There's no reason travel companies can't follow their examples. Consider all of the factors that contribute to a traveler’s selections:
- Demographics - the age, gender, location and other basic data about a traveler
- Budget - budget, luxury or mid-range traveler
- Destinations – does a traveler prefer beach vacations, cruises, European capitals, national parks, etc.

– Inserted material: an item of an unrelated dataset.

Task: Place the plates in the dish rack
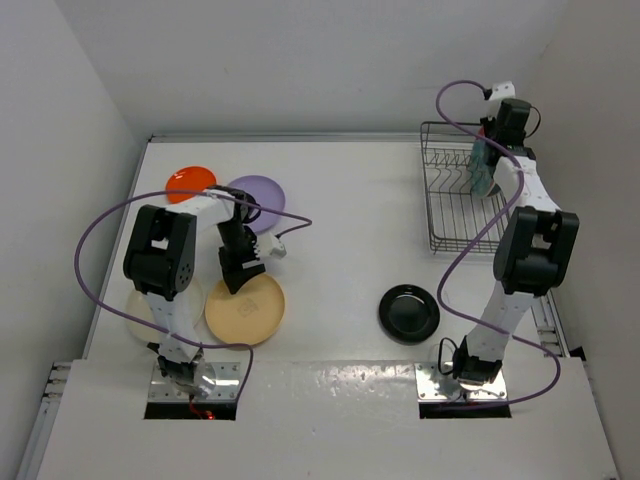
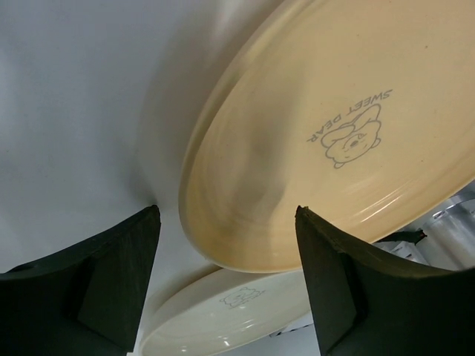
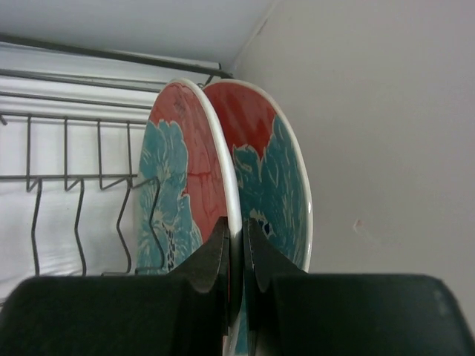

- Flight Preferences - includes seating, cabin classes, checked baggage, meals and other options
- On-the-Ground Activities - specialized tours, sports, shopping, food and types of attractions
Some of the larger sites such as TripAdvisor do offer some degree of personalization. However, much of the focus is on building a community of users who post reviews. While reviews are certainly useful, they only matter when covering properly targeted items. For example, if a traveler is looking for a hotel room for under $150 per night, he/she won't care about reviewers raving about a luxury room that costs $300.
Hotel Sites vs. Airbnb
It's worth pondering why Airbnb was able to so quickly pose such a serious challenge to the hotel industry. Some travelers simply prefer the experience of staying in someone's home as opposed to a hotel room. This, however, is only part of the picture. Airbnb has also successfully created a convenient and user-friendly site that gives searchers personalized and location-based results. Airbnb excels at featuring not only rooms but locations and experiences. In addition to user-friendly settings for factors such as price range, neighborhoods and amenities, the site also recommends customized personal experiences. Users also receive targeted emails based on recent trips and searches. The hotel industry can learn a lot from Airbnb. The same is true for large travel sites that provide lots of choices but insufficient curation.
Travel Companies Need to Fully Embrace the Digital Age
In some ways, the travel industry is lagging behind when it comes to offering customers the kind of personalized choices they can obtain when shopping for many other items online. When you search for a smartphone, a book, a pair of running shoes or any other product or service, you're often treated like an individual with specific needs and preferences. With travel, however, searchers are more likely to be stuck with generic lists of attractions or an endless number of search results for hotels or flights. Travel sites will enjoy greater success when they learn to take advantage of the latest technology and offer users more personalized services.